2003年7月30日(水)「しんぶん赤旗」

イラク派兵拒否

米が印に執拗な圧力

米統合参謀本部議長が訪問 国内で反対世論広がる


 【ニューデリー29日小玉純一】国連の委任なしではイラクに派兵しないとしたインド政府に対し米国が引き続き圧力をかけ、インドの派兵問題は新しい局面を迎えています。

 マイヤーズ米統合参謀本部議長が二十八日、バグダッドからニューデリー入り。二日間の予定でインドの軍、政府幹部とイラク派兵を中心に協議しました。

 インド外務省報道官は二十八日、「派兵問題は新たな国連安保理決議のあとにのみ再考される」と会見で述べ、インドは安保理でのイラク問題の進展を待っていると報告しました。

 インド政府は十四日、国連の委任なしでは派兵しないと決めました。国内の派兵反対世論とともに、インド兵が殺される危険や、米国の要求する一万七千人規模の派兵の財政負担などを考慮したといわれています。

 メディアには、国連の委任があっても派兵すべきでないという論調もあります。英字紙ヒンズー二十三日付は「『平和維持』の落とし穴を避けよ」と題した社説を掲載しました。「ブッシュ政権は国連をイラク安定化の仕事に誘い込み、主権国家への軍事侵略と占領を合法化させる道を探している」と指摘。「劇的な展開がないかぎり権限者(米英占領軍)が立ち去る見込みはない。この醜い現実が続く限り、インドはどんな治安維持や平和維持などの冒険にも関与すべきでない。たとえ国連の傘のもとでも」と結んでいます。

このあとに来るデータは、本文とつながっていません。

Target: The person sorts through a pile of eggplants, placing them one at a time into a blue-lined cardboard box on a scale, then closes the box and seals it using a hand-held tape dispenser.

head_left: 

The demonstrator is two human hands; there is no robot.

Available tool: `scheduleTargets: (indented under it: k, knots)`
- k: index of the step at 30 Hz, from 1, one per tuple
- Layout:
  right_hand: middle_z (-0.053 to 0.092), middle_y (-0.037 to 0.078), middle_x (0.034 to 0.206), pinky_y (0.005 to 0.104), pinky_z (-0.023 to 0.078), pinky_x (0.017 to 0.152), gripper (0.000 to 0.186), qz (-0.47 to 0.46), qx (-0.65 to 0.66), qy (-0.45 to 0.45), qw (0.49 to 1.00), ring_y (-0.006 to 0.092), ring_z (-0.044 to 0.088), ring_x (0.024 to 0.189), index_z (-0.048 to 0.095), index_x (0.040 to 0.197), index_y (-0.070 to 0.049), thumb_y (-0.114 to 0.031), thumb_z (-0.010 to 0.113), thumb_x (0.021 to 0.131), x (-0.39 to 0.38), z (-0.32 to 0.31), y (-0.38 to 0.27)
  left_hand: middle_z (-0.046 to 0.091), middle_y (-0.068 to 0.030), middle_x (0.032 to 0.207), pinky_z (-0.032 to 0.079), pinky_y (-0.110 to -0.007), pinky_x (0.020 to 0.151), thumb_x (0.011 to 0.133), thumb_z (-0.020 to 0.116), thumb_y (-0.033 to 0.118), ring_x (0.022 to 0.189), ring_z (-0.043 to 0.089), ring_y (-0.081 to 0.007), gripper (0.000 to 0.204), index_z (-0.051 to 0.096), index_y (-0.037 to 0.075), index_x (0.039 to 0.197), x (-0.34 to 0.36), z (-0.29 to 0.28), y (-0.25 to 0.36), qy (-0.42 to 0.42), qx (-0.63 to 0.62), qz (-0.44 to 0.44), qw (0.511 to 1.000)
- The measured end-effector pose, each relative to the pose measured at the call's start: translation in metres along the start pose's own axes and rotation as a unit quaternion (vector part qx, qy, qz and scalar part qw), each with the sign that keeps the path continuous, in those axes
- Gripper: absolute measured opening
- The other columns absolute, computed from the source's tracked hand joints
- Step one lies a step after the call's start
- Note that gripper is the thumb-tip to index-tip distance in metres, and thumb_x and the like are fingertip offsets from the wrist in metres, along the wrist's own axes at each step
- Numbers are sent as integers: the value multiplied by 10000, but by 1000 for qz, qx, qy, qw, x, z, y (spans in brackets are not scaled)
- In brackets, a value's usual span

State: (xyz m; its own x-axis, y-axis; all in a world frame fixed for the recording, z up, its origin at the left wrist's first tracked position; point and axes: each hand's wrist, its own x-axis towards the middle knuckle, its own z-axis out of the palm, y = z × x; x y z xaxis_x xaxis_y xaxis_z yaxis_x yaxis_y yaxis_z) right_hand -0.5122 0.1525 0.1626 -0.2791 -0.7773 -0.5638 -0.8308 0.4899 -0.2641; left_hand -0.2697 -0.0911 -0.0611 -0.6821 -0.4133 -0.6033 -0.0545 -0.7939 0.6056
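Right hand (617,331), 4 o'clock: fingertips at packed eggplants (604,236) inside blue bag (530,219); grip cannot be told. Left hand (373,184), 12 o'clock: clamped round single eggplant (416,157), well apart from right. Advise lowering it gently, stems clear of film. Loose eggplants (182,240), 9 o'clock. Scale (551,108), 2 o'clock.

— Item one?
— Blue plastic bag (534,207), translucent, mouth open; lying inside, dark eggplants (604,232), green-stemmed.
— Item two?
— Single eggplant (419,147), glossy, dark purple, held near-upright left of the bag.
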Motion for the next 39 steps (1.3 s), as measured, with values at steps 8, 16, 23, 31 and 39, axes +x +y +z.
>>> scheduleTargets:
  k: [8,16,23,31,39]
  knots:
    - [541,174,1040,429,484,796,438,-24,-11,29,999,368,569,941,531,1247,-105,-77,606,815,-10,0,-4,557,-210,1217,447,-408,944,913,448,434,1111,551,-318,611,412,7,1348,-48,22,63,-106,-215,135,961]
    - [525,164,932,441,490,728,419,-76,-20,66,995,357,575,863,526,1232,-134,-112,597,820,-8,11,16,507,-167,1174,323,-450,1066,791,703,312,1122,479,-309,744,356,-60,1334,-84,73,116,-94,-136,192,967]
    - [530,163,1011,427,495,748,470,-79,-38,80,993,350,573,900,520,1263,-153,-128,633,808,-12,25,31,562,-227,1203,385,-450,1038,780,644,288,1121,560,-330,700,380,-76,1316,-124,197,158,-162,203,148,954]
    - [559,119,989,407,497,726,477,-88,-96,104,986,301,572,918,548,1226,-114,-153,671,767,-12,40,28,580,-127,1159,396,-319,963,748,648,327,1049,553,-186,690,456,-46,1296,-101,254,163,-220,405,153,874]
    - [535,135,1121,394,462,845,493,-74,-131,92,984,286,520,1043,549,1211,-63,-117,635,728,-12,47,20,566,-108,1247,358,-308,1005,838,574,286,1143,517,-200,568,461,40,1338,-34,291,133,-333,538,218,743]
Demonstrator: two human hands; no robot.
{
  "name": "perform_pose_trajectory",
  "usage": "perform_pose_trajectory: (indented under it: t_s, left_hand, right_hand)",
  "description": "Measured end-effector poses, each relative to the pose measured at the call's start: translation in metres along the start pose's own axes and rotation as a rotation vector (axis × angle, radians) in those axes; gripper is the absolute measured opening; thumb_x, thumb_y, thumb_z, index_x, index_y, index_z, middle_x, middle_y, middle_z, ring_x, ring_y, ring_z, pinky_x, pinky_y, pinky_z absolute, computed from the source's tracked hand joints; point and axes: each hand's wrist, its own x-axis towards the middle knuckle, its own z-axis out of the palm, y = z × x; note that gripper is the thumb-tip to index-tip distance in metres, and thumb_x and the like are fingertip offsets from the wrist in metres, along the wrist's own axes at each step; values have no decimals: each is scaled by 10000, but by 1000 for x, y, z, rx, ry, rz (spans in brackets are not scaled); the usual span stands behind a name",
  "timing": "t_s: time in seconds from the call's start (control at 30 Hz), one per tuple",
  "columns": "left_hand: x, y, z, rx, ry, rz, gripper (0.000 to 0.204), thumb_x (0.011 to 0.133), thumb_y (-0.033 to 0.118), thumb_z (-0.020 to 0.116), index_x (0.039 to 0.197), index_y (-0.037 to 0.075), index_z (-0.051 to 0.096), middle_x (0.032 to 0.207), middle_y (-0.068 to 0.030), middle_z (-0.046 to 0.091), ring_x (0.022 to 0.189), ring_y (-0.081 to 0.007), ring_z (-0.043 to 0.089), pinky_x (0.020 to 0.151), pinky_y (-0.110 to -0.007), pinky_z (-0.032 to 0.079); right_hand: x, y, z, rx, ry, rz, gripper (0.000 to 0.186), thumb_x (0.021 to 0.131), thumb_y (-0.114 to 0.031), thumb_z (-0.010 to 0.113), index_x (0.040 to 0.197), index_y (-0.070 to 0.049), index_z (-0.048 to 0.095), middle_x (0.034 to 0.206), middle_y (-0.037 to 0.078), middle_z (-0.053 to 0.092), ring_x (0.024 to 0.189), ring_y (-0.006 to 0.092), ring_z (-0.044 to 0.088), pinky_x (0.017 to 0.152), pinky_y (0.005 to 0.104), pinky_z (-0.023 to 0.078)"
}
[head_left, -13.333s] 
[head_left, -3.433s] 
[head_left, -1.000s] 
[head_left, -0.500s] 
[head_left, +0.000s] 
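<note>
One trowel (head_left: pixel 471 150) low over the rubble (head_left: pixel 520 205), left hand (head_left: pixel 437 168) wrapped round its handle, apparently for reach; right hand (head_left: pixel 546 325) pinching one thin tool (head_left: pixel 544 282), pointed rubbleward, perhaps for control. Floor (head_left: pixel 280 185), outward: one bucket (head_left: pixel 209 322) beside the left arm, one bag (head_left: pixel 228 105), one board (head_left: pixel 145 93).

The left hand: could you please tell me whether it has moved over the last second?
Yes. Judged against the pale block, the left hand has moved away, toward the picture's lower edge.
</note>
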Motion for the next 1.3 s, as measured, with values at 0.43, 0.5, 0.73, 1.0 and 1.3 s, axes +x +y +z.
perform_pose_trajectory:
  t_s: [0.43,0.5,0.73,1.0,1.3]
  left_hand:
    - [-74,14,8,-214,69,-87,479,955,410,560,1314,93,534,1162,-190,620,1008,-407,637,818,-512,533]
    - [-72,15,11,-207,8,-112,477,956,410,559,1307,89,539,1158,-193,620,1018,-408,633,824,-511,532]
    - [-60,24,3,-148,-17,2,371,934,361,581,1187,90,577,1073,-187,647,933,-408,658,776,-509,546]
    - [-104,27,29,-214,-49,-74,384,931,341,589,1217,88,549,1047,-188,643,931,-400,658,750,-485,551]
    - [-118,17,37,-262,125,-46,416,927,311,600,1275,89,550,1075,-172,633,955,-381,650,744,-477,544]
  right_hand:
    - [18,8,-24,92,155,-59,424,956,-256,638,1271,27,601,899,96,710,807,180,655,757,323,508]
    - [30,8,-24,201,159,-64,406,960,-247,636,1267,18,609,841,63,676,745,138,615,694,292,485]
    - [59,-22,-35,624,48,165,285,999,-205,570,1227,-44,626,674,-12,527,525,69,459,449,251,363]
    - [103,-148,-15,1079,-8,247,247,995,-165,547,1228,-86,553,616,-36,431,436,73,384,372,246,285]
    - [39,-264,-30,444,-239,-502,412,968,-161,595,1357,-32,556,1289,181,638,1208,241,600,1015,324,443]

 インド共産党(マルクス主義)のカラート政治局員は、「米国の占領が続く限り、占領を支援する多国籍軍を国連が要請することは支持できない」と機関紙上で述べ、派兵反対の世論を広げるよう訴えています。

 それでも米国は、占領負担の軽減を狙い他国に派兵を求め、新たな安保理決議も模索。インドなどのイラク派兵に執念を示しています。